*Task statement*
Reproduce only the stretch of entries below that begins at the first line and ends at the line holding "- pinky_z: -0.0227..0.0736".

Content starts

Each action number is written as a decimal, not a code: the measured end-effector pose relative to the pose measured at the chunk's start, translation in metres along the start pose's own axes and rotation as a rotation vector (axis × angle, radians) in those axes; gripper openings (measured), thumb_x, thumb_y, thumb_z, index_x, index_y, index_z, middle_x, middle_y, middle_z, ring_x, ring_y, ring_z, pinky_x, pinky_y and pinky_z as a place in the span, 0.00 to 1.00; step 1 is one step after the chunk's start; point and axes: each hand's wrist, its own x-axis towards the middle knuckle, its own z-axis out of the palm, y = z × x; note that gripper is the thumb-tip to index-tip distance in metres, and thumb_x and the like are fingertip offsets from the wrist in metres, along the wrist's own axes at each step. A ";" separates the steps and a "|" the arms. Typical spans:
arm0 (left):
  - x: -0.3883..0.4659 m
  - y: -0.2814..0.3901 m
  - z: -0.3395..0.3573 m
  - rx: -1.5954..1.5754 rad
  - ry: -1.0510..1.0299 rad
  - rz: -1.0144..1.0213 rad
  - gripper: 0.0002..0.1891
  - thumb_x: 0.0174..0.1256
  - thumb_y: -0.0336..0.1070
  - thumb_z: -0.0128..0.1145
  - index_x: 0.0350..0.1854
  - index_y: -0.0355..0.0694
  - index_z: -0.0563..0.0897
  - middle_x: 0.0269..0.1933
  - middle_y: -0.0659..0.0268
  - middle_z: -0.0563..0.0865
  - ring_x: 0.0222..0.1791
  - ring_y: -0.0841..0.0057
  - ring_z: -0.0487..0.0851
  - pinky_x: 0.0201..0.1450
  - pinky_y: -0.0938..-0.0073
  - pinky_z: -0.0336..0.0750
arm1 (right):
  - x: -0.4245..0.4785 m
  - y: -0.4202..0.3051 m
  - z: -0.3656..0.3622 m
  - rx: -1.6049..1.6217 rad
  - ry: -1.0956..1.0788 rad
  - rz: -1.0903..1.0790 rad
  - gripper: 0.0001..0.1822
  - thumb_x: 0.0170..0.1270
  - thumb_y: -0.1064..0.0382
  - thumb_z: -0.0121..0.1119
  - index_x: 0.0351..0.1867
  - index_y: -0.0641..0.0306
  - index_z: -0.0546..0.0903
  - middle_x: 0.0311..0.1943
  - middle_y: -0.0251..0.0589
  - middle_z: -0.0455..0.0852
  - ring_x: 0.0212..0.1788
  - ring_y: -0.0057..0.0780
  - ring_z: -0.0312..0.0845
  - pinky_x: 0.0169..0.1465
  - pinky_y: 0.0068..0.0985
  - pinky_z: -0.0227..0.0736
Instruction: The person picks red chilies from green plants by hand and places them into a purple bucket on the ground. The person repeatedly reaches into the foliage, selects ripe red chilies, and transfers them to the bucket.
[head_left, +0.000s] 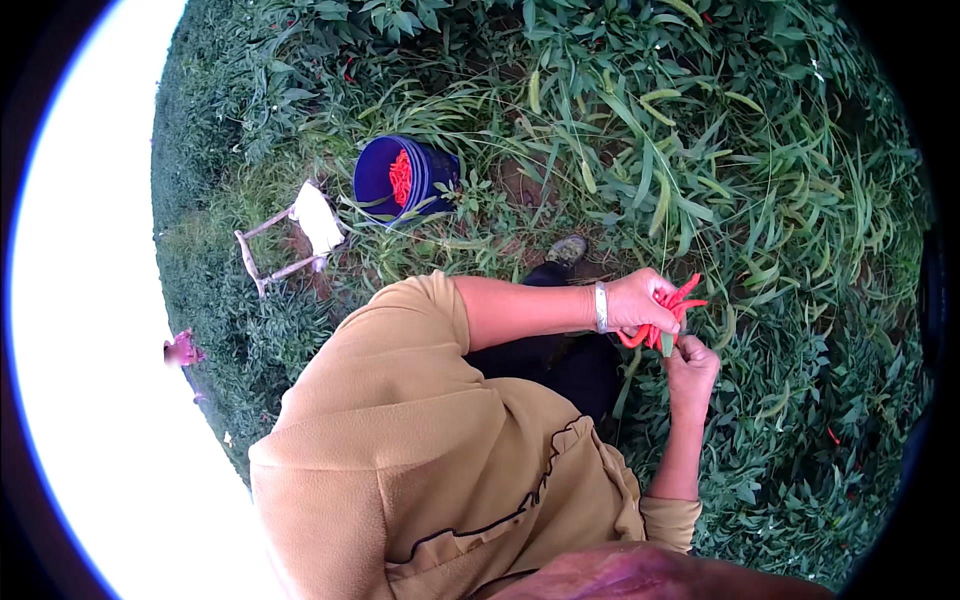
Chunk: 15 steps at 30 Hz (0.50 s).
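Observation:
A small bunch of red chili peppers (679, 294) is held in my left hand (637, 300), its thumb pressed over them. That wrist wears a silver-coloured bracelet (601, 307). The pepper tips stick out past the fingers on both sides. My right hand (694, 364) is close against the lower end of the bunch, fingers bent in. By its fingertips a green leaf (667, 344) hangs among the peppers. What lies between the right fingers is hidden.
A blue plastic bucket (369, 171) holding red peppers (400, 178) stands in the grass. Close by is a wooden-framed stool (274, 276) with white cloth (318, 217). Dense pepper plants (787, 480) and bristly weeds (664, 202) surround me. A shoe (568, 250) shows. A person (184, 350) is far off.

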 end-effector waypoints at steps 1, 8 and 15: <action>-0.012 0.001 -0.018 -0.023 0.015 0.070 0.07 0.52 0.26 0.63 0.34 0.32 0.83 0.30 0.66 0.85 0.28 0.84 0.81 0.34 0.80 0.76 | 0.009 -0.002 0.019 0.044 -0.046 0.014 0.03 0.56 0.75 0.59 0.26 0.72 0.81 0.17 0.28 0.75 0.21 0.12 0.66 0.25 0.17 0.65; -0.104 0.035 -0.132 -0.159 0.383 0.064 0.06 0.53 0.28 0.64 0.33 0.35 0.83 0.29 0.66 0.85 0.24 0.84 0.79 0.26 0.83 0.73 | 0.050 -0.046 0.122 -0.030 -0.248 0.115 0.06 0.53 0.73 0.65 0.21 0.70 0.80 0.14 0.25 0.73 0.17 0.11 0.62 0.22 0.15 0.58; -0.216 0.050 -0.339 -0.217 1.112 0.186 0.06 0.53 0.29 0.63 0.33 0.38 0.81 0.22 0.69 0.82 0.13 0.85 0.74 0.11 0.83 0.61 | 0.069 -0.026 0.129 0.065 -0.200 0.116 0.05 0.56 0.72 0.64 0.25 0.67 0.79 0.18 0.24 0.74 0.19 0.09 0.62 0.24 0.13 0.61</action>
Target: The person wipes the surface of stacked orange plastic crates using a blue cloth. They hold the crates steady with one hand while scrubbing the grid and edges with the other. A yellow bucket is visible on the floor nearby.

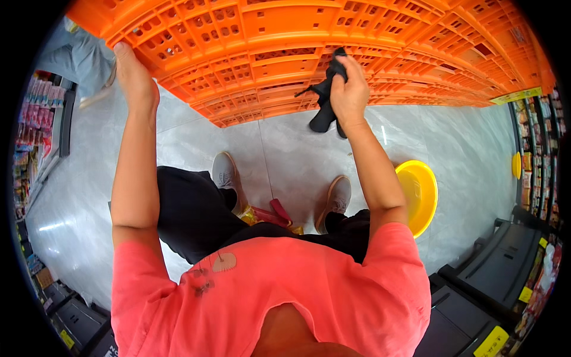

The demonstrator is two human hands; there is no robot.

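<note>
Before me rises a stack of orange plastic crates (285,58) with perforated, ribbed walls. At its left edge my left hand (137,80) grips the side of a crate, thumb against the rim; the other fingers are hidden. My right hand (350,93) is closed around a crumpled black cloth (324,96), which has finger-like ends and may be a glove. The cloth is close to the crate wall; whether it touches is hard to tell.
On the grey tiled floor (276,156), a yellow plastic basin (417,196) stands right of my legs. A red object (280,212) lies between my shoes. Stocked shelves (40,116) line both sides, with dark grey bins (499,254) at lower right. Another person's legs (78,58) show upper left.
</note>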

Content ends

*Written solution*
Each action number is written as a decimal, not a code: the measured end-effector pose relative to the pose measured at the chunk's start, translation in metres along the start pose's own axes and rotation as a rotation vector (axis × angle, radians) in those axes; gripper openings (measured), thumb_x, thumb_y, thumb_z, index_x, index_y, index_z, middle_x, middle_y, middle_z, ring_x, ring_y, ring_z, pinky_x, pinky_y and pinky_z as a place in the span, 0.00 to 1.00; step 1 is one step after the chunk's start; point and axes: each hand's wrist, its own x-axis towards the middle knuckle, its own z-axis out of the palm, y = z × x; note that gripper is the thumb-tip to index-tip distance in metres, and thumb_x and the like are fingertip offsets from the wrist in metres, along the wrist's own axes at each step. A ";" separates the steps and a "|" the arms. Typical spans:
arm0 (left):
  - x: -0.3883..0.4659 m
  - y: -0.2814..0.3901 m
  - z: -0.3395..0.3573 m
  - rx: -1.5954..1.5754 rad
  - ry: -1.0510..1.0299 rad
  - rz: -1.0144..1.0213 rad
  - gripper: 0.0002..0.1891
  - thumb_x: 0.0174..0.1256
  - thumb_y: -0.0336..0.1070
  - thumb_z: -0.0128..0.1145
  - index_x: 0.0350..0.1854
  - index_y: -0.0355..0.0694
  - index_z: -0.0563..0.0897
  - middle_x: 0.0269..0.1933
  - middle_y: -0.0659..0.0268
  - middle_z: -0.0563..0.0865
  - ring_x: 0.0222..0.1791
  - ring_y: -0.0841..0.0057
  - ring_z: -0.0487..0.0851
  - pinky_x: 0.0201..0.1450
  - pinky_y: -0.0938..-0.0073
  - pinky_z: -0.0336..0.0750
arm1 (right):
  - x: -0.4245..0.4785 m
  - y: -0.4202..0.3051 m
  - z: -0.3656..0.3622 m
  - rx: -1.6049..1.6217 rad
  - ry: -1.0956..1.0788 rad
  - rz: -1.0903..1.0790 rad
  - gripper: 0.0001..0.1822
  - thumb_x: 0.0170..0.1270
  - thumb_y: -0.1064..0.0382
  - thumb_z: -0.0121..0.1119
  - index_x: 0.0351..0.1867
  - index_y: -0.0641..0.0306
  - index_z: -0.0546..0.0903
  - middle_x: 0.0311..0.1943
  - middle_y: -0.0251..0.0589
  - middle_z: -0.0455..0.0852
  - ring_x: 0.0212..0.1788
  - ring_y: -0.0057..0.0780
  - ring_z: -0.0312..0.0845
  - pinky_x: 0.0169..0.1465
  - pinky_y: 0.0068..0.0985
  - pinky_z: -0.0227..0.0736

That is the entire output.